» Requirement
Transcribe the listing verbatim, please, with images dropped.

** Opening Data block **

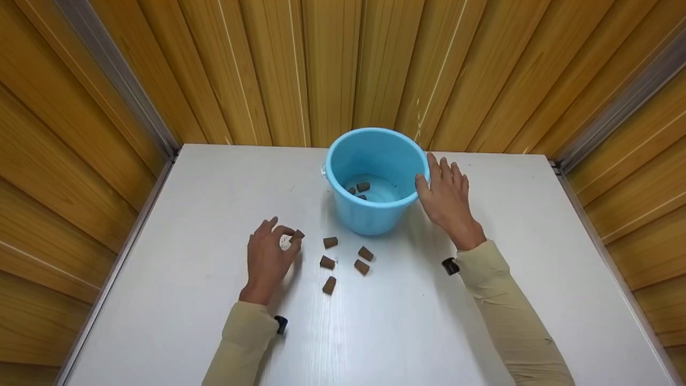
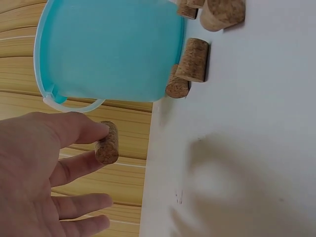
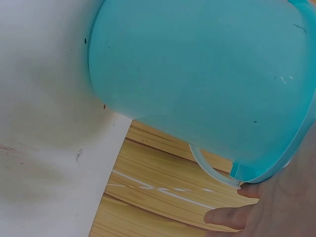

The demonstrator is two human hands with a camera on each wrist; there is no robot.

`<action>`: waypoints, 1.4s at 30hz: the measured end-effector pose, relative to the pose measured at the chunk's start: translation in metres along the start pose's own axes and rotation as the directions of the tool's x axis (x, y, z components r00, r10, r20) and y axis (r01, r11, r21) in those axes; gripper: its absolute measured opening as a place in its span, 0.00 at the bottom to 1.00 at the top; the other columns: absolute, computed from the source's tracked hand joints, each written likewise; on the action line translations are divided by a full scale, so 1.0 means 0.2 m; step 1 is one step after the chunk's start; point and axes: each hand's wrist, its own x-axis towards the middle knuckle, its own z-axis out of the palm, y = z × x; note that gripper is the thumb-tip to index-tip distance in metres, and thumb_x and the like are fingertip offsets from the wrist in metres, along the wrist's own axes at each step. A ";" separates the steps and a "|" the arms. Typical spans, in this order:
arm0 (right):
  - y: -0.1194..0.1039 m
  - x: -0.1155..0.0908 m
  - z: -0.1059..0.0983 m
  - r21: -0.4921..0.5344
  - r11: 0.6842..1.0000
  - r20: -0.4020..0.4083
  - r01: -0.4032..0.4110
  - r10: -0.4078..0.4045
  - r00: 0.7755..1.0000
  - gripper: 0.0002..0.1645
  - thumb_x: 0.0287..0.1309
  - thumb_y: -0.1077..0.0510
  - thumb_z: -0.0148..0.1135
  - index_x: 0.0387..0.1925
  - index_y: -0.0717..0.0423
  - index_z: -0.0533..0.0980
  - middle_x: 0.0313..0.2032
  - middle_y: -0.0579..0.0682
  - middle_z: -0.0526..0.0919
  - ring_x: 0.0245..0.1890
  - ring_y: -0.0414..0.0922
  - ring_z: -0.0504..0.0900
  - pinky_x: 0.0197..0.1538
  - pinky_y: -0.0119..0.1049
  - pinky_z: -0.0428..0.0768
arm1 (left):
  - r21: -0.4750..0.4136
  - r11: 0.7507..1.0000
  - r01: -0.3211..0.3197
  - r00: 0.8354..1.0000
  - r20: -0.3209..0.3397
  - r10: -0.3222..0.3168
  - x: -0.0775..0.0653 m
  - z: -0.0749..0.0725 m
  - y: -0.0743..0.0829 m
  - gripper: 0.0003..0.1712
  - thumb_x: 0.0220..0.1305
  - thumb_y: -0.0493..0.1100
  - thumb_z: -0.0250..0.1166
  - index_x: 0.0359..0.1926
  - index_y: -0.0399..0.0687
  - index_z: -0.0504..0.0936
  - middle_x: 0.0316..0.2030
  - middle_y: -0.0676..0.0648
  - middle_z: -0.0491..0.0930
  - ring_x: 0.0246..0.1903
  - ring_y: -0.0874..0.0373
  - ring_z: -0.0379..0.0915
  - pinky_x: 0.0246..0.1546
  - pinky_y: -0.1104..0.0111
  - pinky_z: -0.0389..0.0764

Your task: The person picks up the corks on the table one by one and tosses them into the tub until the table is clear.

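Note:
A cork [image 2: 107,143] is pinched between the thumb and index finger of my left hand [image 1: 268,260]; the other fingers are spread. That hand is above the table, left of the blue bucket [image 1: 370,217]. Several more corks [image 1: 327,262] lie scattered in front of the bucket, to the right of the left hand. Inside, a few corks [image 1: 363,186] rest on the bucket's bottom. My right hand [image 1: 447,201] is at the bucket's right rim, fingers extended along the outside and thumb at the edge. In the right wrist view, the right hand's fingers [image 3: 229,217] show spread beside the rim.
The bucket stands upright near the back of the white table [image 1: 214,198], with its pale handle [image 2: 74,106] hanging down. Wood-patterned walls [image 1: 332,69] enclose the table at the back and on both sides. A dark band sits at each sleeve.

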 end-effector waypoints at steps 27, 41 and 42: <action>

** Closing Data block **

» Result of this exercise
The demonstrator is two human hands with a camera on each wrist; there is no robot.

`<action>`: waypoints, 1.4s at 30hz: the measured end-effector pose, relative to the pose measured at the chunk's start: translation in metres along the start pose's own axes and rotation as the directions of the tool's x axis (x, y, z components r00, r10, r20) and y axis (r01, r11, r21) in those axes; gripper: its absolute measured opening as a place in its span, 0.00 at the bottom to 1.00 at the top; the other columns: absolute, computed from the source's tracked hand joints, each written likewise; on the action line translations are divided by a full scale, so 1.0 means 0.2 m; step 1 is one step after the chunk's start; point and axes: each hand's wrist, its own x-axis towards the middle knuckle, its own z-axis out of the palm, y = z × x; note that gripper is the thumb-tip to index-tip distance in metres, and thumb_x and the like are fingertip offsets from the wrist in metres, along the wrist's own axes at each step. A ";" separates the steps and a "|" the arms. Typical spans, in this order:
arm0 (right):
  - y: -0.1194..0.1039 m
  - x: -0.1155..0.0908 m
  - z: -0.1059..0.0983 m
  - r21: -0.4921..0.5344
  - r11: 0.6842..1.0000
  - r20: -0.4020..0.4083
  - r01: -0.4032..0.4110
  - r10: -0.4078..0.4045
  - r00: 0.7755..1.0000
  - gripper: 0.0002..0.1645
  - thumb_x: 0.0287..0.1309
  - thumb_y: -0.1077..0.0510
  - thumb_z: -0.0148..0.1135
  - index_x: 0.0387..0.1925
  - index_y: -0.0717..0.0423
  - index_z: -0.0533..0.0980
  - middle_x: 0.0313..0.2032
  - middle_y: -0.0579..0.0682
  - middle_z: -0.0526..0.0919
  - ring_x: 0.0245..0.1890
  - ring_y: -0.0414..0.0922
  - ring_z: -0.0504..0.0900
  - pinky_x: 0.0197..0.1538
  - pinky_y: -0.0119..0.1049
  - pinky_z: -0.0428..0.0768
arm1 (left):
  - r21: -0.4750..0.4136
  - r11: 0.7507..1.0000
  - r01: -0.3211..0.3197
  - r00: 0.8354..1.0000
  - r20: -0.3209..0.3397
  - r10: -0.3222..0.3168
  - x: -0.0775..0.0653 m
  - z: -0.0749..0.0725 m
  - y: -0.0743..0.0829 m
  - gripper: 0.0003..0.1712
  - thumb_x: 0.0220..0.1305
  - thumb_y: -0.0493..0.1100
  - thumb_z: -0.0250..0.1166
  - index_x: 0.0359..0.1926
  - index_y: -0.0399..0.0687
  - index_z: -0.0504..0.0936
  - middle_x: 0.0316..0.2030
  - middle_y: -0.0676..0.0648
  - middle_z: -0.0491..0.0930
  - ring_x: 0.0246..0.1903
  - ring_y: -0.0874..0.0373
  - ring_z: -0.0379..0.0915
  - pinky_x: 0.0246..0.1546
  - pinky_y: -0.1104..0.0111
  - pinky_z: -0.0389..0.0764

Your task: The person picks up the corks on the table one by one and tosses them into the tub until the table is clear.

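Note:
A cork [image 2: 107,143] is pinched between the thumb and index finger of my left hand [image 1: 268,260]; the other fingers are spread. That hand is above the table, left of the blue bucket [image 1: 370,217]. Several more corks [image 1: 327,262] lie scattered in front of the bucket, to the right of the left hand. Inside, a few corks [image 1: 363,186] rest on the bucket's bottom. My right hand [image 1: 447,201] is at the bucket's right rim, fingers extended along the outside and thumb at the edge. In the right wrist view, the right hand's fingers [image 3: 229,217] show spread beside the rim.
The bucket stands upright near the back of the white table [image 1: 214,198], with its pale handle [image 2: 74,106] hanging down. Wood-patterned walls [image 1: 332,69] enclose the table at the back and on both sides. A dark band sits at each sleeve.
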
 end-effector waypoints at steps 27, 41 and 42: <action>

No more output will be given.